Theo starts by saying he’s genuinely scared to publish this because the last time he harshly criticized a Google product, the video got demonetized, suppressed, and manually flagged as “enabling dishonest behavior.” He frames the whole video as a career risk, which gives the rant a different weight: this isn’t just content, it’s him deciding the issue is serious enough to burn goodwill and possibly opportunities.
He’s not denying the benchmark story: by the numbers, Gemini 3.5 Flash looks like the best model Google has shipped. He calls out strong performance on Terminal Bench, SWEB Pro, Toolathon, BrowseComp Agent, and MMU Pro, and says Google clearly optimized it for agentic work rather than raw knowledge, with only exceptions like Skatebench where it underperformed Gemini 3.1 Pro.
Theo says Google’s launch materials conspicuously avoid putting dollar signs next to the performance charts, and he thinks that’s because the economics got much worse. He pegs Gemini 3.5 Flash at $1.50 per million input tokens and $9 per million output tokens, versus Gemini 3 Flash at $0.50 in and $3 out, and old Gemini 2.0 Flash at $0.10 in and $0.40 out — then argues that reasoning-token bloat makes the real cost even uglier.
His core complaint is that Google is selling “speed” while ignoring token efficiency, which he says OpenAI is taking much more seriously. He points to Artificial Analysis output-token comparisons and says Gemini 3.5 Flash ends up among the most expensive modern benchmarked models because it generates so much unnecessary text, so even if tokens stream fast, tasks don’t actually finish faster.
Theo uses a practical coding benchmark: asking models to rebuild his old game, Fish Slop, from the original source into a cleaner architecture. Gemini 3.5 Flash was, in his words, the only model that outright failed — broken code, bad glow effects, oversized fish, busted feeding and aging systems, and images so sloppy some didn’t even have transparency; meanwhile GPT-5.5 did so well he escalated the ask and had it turn the game 3D.
He then demos the new Anti-Gravity CLI and runs into buggy scrolling, weird input behavior, frozen generation states, awkward sign-in, and even the inability to cleanly quit without typing /exit. What really bothers him is the strategic move behind it: Google is sunsetting support paths for Gemini CLI and Gemini Code Assist under Pro and Ultra plans, while replacing an open-source tool with a closed-source CLI he says is plainly worse.

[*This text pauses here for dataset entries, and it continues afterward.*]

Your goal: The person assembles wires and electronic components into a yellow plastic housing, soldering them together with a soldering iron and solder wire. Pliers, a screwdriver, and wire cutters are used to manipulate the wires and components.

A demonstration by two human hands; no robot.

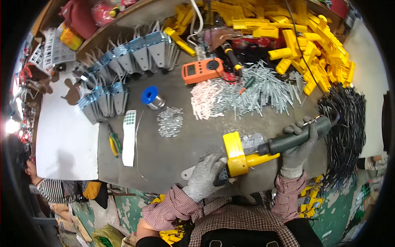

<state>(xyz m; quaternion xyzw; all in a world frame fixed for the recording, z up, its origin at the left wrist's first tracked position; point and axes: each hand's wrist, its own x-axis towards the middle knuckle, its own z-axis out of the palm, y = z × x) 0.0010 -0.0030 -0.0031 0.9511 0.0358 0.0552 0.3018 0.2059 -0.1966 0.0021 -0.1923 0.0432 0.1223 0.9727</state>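
Note:
My left hand [204,175], in a grey glove, is closed around the dark end of a yellow plastic housing [235,153] near the table's front edge. A rounded grey metal tip [188,173] sticks out past that hand. In my gloved right hand [297,154] lies a dark green electric screwdriver [294,138], its fingers wrapped round the body. The screwdriver's black nose points left at the housing, above its yellow handle part [263,159]. Whether the bit touches a screw, I cannot make out. Behind the nose sits a clear plastic piece or bag [252,143].
Silvery screws [170,122], a solder spool [152,98], pliers [115,142] and an orange multimeter [202,71] lie on the table. Metal rods [263,90] and pinkish tubes [203,100] are heaped behind. Yellow housings [321,53], grey plates [158,51] and black cables [347,127] surround them. Another person [61,187] is at left.

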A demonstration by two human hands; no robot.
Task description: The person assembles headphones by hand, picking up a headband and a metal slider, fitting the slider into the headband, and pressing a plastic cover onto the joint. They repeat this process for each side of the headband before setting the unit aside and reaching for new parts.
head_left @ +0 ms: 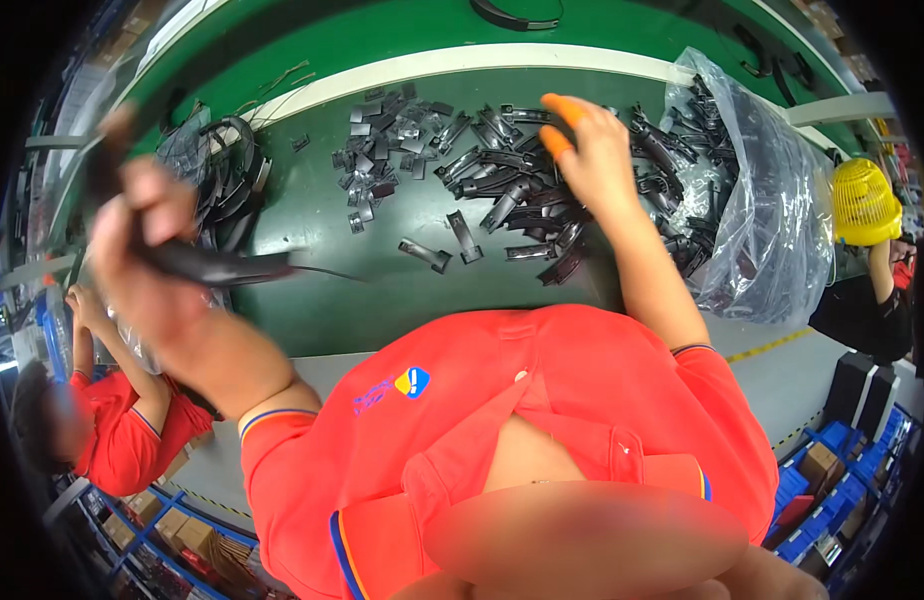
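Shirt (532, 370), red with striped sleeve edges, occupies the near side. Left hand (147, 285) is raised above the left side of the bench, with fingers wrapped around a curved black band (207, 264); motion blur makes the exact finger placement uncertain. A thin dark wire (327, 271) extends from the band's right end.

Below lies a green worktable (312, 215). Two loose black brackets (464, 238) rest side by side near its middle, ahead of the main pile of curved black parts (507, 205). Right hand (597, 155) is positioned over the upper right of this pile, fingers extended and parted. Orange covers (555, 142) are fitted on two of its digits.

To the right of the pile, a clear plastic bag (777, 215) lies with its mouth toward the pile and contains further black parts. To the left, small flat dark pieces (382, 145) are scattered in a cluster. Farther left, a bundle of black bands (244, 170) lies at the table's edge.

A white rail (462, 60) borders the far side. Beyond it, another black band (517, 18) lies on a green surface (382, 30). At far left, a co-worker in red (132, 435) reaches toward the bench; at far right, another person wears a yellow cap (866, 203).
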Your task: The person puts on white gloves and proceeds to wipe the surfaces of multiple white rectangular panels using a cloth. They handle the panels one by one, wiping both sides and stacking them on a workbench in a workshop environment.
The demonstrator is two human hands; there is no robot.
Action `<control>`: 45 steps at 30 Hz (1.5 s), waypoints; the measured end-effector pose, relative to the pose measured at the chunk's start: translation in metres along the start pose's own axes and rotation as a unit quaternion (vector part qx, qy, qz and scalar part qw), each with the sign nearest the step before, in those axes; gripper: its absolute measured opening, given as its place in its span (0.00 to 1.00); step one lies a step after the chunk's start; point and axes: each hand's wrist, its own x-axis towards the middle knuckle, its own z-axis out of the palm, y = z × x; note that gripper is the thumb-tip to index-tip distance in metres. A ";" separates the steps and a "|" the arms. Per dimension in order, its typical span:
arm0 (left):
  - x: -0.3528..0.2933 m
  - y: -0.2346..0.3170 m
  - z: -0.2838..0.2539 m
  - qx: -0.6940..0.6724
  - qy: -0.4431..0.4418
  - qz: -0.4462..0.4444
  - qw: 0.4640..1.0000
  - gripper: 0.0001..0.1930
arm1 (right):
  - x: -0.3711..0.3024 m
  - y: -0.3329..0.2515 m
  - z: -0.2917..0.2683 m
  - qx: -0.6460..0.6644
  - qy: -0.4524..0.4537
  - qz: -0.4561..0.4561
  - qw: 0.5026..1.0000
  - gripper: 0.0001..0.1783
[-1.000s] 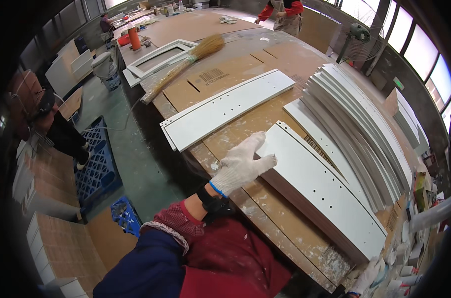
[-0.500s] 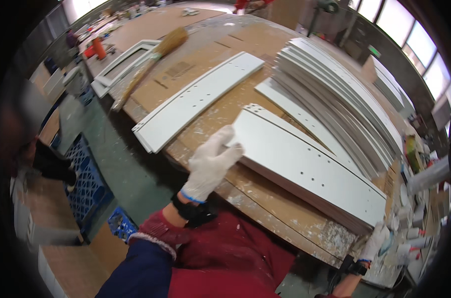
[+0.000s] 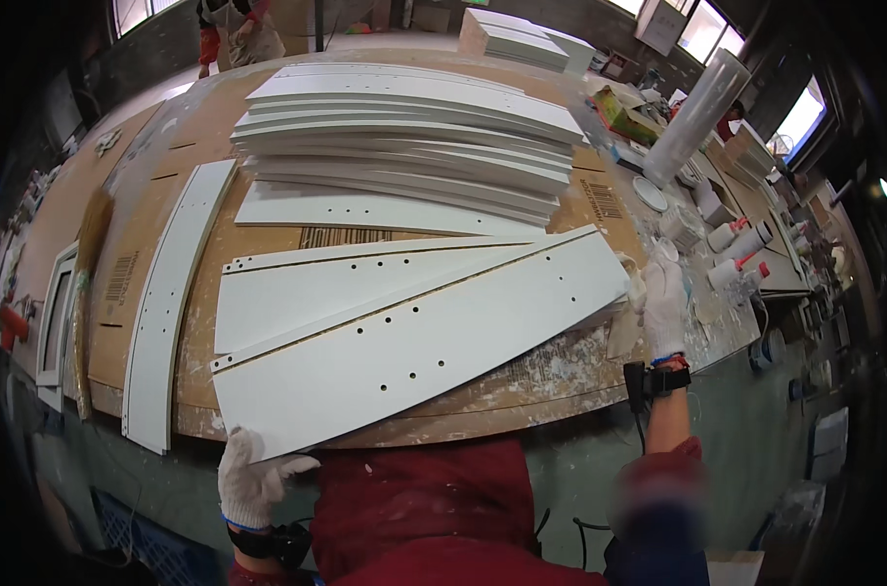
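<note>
A long white board (image 3: 434,342) with drilled holes and a dark groove lies slanted over another white board (image 3: 287,283), near the table's front edge. My left hand (image 3: 251,483), in a white knit glove, grips its near left corner, with the thumb stretched along the edge. My right hand (image 3: 664,313), gloved too, is at the board's right end with the thumb side against it; part of its grip is hidden. The right end of at least one board shows beneath the top one.
A tall stack of white boards (image 3: 404,127) stands behind. Another white board (image 3: 175,303) lies at the left, beside a broom (image 3: 87,293) and white frames (image 3: 55,313). A clear plastic roll (image 3: 697,117) and bottles (image 3: 732,269) crowd the right. A person (image 3: 238,34) stands at the far side.
My view has swung to the right. The top board has turned across the one below it, and my left hand has moved to its near left corner. My right hand remains at the right end.
</note>
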 end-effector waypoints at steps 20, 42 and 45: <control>-0.010 0.006 -0.017 0.062 0.093 -0.026 0.993 0.26 | -0.025 -0.084 0.066 -0.171 -0.078 -0.452 0.872 0.04; -0.002 -0.020 0.026 -0.228 0.033 0.008 0.973 0.33 | -0.030 -0.163 0.090 -0.209 -0.239 -0.363 0.876 0.14; -0.004 -0.025 0.023 -0.219 0.019 0.014 0.975 0.32 | -0.089 -0.236 0.102 -0.118 -0.327 -0.404 0.846 0.12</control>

Theo lingers here because this is personal: he says Gemini CLI wasn’t perfect, but it was a real open-source project with 100K+ GitHub stars, thousands of merged PRs, and useful patterns for skills and workflows. He gives unusual praise to three Google employees — Dmitri, Jack, and Gal — for taking feedback seriously, earning trust privately, and delaying this exact video for over a year because they made him believe Google might actually get it right.
The final act is Railway: Theo says Google Cloud blocked Railway’s account, taking its web-facing layer offline despite Railway allegedly spending more than $2 million a month. He ties that to Google’s history, including the UniSuper incident where an Australian pension fund’s cloud subscription was accidentally deleted, and lands on a bleak thesis: Google has talent, infra, TPUs, and research, but internal politics, churn, and bad incentives keep turning all of that into products he simply doesn’t trust.